What is it they say about the pain of remaining in the bud? I love that quote and it's screaming itself at me now. Hang on while I look it up. ---

Ah yes, here it is:

"There came a time when the risk to remain tight in the bud was more painful than the risk it took to blossom." -Anais Nin

I'll admit then, to myself and to you, that I am extremely uncomfortable here in my tight little bud and I suspect I've stayed tucked in here way longer than is wise, much longer than Nature intended. I long to push out, to struggle and thrash against my green cocoons and finally see the light of day. But to blossom, what then? There is no returning to the bud, no way out, no way back. There is only forward and that is something I cannot see. I never could get that old quote about being caught between 'a rock and a hard place'. I'm getting it now. I guess the only thing left to do (and quite likely the only thing to do,) is the thing I have known all along: that simple, insistent, still, small thing. How did I miss it? It's too easy, too simple, too obvious. Pray about it, they said. "Yeah, yeah. But what else? How will I know when it's time to let it go? How will I know where to send it, who to trust with it, how to do it?" Again, the chorus came from all around: pray about it. "I know! I know! That's what I'm all about!" I'd reply. Of course I pray about it! I do it all the time. But there has to be more to it than that! "WHAT", I would ask and keep asking, "AM I MISSING?"
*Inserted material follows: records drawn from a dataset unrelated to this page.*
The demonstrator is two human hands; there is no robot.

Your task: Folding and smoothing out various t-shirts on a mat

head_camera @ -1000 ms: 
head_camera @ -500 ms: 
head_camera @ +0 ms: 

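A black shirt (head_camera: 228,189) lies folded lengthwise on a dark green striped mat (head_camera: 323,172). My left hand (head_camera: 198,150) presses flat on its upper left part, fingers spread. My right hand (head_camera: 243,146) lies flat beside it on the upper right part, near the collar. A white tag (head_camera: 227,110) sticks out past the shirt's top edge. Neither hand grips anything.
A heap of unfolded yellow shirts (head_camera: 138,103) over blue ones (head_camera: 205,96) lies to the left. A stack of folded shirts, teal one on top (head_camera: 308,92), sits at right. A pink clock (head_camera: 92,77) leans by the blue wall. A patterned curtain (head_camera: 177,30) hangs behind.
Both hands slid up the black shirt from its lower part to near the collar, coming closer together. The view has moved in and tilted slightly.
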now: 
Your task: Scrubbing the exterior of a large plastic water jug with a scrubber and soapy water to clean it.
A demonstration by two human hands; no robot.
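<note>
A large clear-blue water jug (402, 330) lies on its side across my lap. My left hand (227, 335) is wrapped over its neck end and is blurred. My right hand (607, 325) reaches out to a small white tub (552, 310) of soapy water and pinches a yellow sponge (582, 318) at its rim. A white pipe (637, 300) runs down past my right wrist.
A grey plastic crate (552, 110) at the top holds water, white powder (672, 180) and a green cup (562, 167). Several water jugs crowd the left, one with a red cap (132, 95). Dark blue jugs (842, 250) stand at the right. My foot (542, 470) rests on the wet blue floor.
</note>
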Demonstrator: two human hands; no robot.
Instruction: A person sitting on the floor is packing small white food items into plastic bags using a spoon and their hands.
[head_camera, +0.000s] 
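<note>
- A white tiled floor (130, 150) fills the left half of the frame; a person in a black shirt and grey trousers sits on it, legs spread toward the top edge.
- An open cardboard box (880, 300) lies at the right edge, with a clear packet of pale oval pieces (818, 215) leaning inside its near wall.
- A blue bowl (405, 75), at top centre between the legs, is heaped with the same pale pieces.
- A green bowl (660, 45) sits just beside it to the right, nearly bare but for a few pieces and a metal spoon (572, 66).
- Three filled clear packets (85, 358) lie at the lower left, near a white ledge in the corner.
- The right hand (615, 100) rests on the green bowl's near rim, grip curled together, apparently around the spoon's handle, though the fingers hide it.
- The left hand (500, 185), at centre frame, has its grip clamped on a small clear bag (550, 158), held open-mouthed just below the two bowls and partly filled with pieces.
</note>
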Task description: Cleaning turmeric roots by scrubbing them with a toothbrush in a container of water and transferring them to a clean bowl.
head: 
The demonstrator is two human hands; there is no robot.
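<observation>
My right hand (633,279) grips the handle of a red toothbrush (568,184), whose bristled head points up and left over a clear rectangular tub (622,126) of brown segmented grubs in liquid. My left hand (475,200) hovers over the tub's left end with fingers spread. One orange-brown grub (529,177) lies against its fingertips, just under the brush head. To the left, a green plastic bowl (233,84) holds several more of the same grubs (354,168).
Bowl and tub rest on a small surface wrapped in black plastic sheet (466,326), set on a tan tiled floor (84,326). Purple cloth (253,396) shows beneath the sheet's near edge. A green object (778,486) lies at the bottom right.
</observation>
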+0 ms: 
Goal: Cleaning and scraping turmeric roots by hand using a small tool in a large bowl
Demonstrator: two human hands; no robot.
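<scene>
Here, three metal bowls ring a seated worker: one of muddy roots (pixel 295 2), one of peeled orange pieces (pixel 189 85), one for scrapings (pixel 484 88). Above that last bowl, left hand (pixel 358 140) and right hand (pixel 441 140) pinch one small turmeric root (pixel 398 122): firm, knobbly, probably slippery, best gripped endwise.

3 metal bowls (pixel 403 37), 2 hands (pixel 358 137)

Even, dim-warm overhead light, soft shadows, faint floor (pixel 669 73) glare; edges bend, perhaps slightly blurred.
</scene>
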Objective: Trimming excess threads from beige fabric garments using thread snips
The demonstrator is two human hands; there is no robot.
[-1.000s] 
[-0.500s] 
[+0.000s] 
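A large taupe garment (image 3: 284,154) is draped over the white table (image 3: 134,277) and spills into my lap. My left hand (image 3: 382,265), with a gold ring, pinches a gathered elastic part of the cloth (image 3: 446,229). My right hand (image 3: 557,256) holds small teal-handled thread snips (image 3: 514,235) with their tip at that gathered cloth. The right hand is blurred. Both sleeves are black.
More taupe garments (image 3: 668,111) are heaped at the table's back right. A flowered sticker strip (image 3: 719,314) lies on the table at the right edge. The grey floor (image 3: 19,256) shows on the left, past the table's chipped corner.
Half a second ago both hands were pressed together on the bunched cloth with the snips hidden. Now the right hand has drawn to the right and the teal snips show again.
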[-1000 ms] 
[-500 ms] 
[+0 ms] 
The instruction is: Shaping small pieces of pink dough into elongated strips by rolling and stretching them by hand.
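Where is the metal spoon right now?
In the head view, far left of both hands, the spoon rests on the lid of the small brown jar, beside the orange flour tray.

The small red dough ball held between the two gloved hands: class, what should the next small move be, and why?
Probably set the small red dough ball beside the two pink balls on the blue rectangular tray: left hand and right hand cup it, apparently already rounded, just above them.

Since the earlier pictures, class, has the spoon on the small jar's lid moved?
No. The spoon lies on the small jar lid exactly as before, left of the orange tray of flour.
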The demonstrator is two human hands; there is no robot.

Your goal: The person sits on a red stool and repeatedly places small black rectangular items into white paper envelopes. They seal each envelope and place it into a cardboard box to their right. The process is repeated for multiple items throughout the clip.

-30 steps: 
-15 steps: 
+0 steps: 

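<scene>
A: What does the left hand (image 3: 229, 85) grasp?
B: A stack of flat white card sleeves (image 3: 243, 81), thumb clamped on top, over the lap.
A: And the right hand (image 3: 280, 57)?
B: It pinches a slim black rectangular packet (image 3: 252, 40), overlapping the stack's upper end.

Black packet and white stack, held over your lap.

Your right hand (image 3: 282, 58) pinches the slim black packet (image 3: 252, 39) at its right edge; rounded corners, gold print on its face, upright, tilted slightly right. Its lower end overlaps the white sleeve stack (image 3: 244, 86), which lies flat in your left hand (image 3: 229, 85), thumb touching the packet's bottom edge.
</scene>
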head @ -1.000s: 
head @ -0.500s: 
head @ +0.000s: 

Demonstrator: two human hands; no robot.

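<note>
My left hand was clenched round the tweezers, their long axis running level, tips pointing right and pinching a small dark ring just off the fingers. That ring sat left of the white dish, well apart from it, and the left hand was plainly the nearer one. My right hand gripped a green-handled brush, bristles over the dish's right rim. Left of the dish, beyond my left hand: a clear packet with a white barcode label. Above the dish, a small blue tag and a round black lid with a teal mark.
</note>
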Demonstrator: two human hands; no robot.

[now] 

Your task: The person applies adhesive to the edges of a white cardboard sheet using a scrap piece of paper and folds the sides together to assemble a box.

I trust you see where this is going, and I'm eager to put the next part into words if I can. But, as a dear friend of mine says, life is calling and I must go take care of the supper dishes and put the laundry in the dryer. Even in the midst of these life-altering epiphanies, we all need to stop and make sure we have clean underwear and socks for tomorrow.

And while I take care of these house-y duties, I will indeed heartfully "pray about it" and I'll ask God, point blank, what I am to do next. And then, (gulp), as you are my witness, I'll endeavour to actually DO IT. Even if it means sending the manuscript, say, tonight. Stay tuned.

* The Walrus and The Carpenter, Lewis Carroll
(from Through the Looking-Glass and What Alice Found There, 1872)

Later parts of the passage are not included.